Because QuikTrip Corporation had “thrown open” its restrooms for the public’s use, Richardson was QuikTrip’s invitee when she entered the restroom on May 14, 1994. Carter v. Kinney, 896 S.W.2d 926, 928-29 (Mo. banc 1995). Having invited Richardson to use its restroom, Quik-Trip was obligated to use reasonable care to protect her from dangers, id. at 928, but it was not obligated to protect her from dangers of every kind. Its obligation was to guard her only from those dangers that arose from hidden pitfalls and dangers not open and glaring, Fisher v.
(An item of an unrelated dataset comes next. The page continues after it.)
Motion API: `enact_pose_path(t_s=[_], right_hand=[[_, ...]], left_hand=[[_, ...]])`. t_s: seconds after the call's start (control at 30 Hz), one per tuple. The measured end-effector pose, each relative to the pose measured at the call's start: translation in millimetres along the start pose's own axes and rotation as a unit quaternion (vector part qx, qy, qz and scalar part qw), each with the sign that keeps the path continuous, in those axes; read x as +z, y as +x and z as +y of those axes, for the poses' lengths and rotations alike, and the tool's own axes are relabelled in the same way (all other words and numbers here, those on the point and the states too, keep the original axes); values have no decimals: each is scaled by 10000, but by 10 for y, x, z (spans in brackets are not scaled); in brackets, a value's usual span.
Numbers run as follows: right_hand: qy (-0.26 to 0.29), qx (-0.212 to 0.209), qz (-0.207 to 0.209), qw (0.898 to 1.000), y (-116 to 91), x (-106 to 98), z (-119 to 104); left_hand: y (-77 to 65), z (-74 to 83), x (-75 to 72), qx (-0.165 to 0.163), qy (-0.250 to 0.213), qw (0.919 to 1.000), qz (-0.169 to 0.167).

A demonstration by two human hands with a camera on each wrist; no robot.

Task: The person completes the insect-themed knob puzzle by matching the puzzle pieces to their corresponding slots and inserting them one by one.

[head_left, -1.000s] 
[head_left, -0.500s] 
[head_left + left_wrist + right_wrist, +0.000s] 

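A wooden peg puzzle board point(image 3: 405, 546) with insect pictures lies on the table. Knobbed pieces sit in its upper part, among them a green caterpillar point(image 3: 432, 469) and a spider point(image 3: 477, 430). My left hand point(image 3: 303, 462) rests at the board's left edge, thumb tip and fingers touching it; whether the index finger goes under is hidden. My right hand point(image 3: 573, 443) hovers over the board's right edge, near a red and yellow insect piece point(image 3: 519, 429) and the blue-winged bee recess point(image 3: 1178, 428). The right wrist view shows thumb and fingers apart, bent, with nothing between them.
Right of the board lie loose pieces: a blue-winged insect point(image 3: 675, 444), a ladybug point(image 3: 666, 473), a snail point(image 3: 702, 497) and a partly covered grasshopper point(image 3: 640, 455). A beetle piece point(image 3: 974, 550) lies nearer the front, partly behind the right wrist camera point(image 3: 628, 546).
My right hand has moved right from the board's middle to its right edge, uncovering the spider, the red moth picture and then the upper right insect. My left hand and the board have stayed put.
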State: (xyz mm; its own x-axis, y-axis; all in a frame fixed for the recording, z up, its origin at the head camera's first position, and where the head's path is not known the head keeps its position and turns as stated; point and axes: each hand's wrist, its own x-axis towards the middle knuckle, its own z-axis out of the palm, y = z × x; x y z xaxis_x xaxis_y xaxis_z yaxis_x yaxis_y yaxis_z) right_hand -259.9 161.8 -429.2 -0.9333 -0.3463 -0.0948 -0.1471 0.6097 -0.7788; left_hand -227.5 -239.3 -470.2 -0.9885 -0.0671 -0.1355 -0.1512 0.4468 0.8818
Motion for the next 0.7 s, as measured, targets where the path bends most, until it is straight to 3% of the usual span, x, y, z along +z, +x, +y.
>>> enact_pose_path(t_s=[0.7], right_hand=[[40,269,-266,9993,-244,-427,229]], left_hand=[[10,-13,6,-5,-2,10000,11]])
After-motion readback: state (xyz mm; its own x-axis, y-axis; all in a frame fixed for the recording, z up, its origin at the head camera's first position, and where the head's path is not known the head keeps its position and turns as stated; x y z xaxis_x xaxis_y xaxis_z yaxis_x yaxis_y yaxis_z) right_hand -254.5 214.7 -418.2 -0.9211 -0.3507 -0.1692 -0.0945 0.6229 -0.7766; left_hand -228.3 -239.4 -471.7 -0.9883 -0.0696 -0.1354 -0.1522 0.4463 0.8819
Northmoor United Methodist Church, 679 S.W.2d 305, 306 (Mo.App.1984), and from dangers arising from special circumstances. Madden v. C & K Barbecue Carryout, Inc., 758 S.W.2d 59, 62 (Mo. banc 1988).
Because, in the ordinary course of matters, a business owner has no duty to protect his invitees from unknown third persons’ criminal attacks, id. at 61, Richardson was obligated to establish an exception to this rule to make a submissible case against QuikTrip. “[B]usiness owners may be under a duty to protect their invitees from the criminal attacks of unknown third persons depending upon the facts and circumstances of a given case.” Id. at 62
Richardson averred “special circumstances” in her petition. She alleged “that [QuikTrip] knew or should have known that the lock to [QuikTrip’s] women’s restroom was disabled thus creating a dangerous condition that directly caused [Richardson’s] injury[.]”
That the lock on the women’s restroom door was disabled did not alone create a special circumstance. That the restroom door could not be locked was not a hidden defect or hidden pitfall. Not only was it open and obvious, Richardson acknowledged in her deposition testimony that she was aware that the lock on the women’s restroom did not work, yet she decided to use the restroom anyway.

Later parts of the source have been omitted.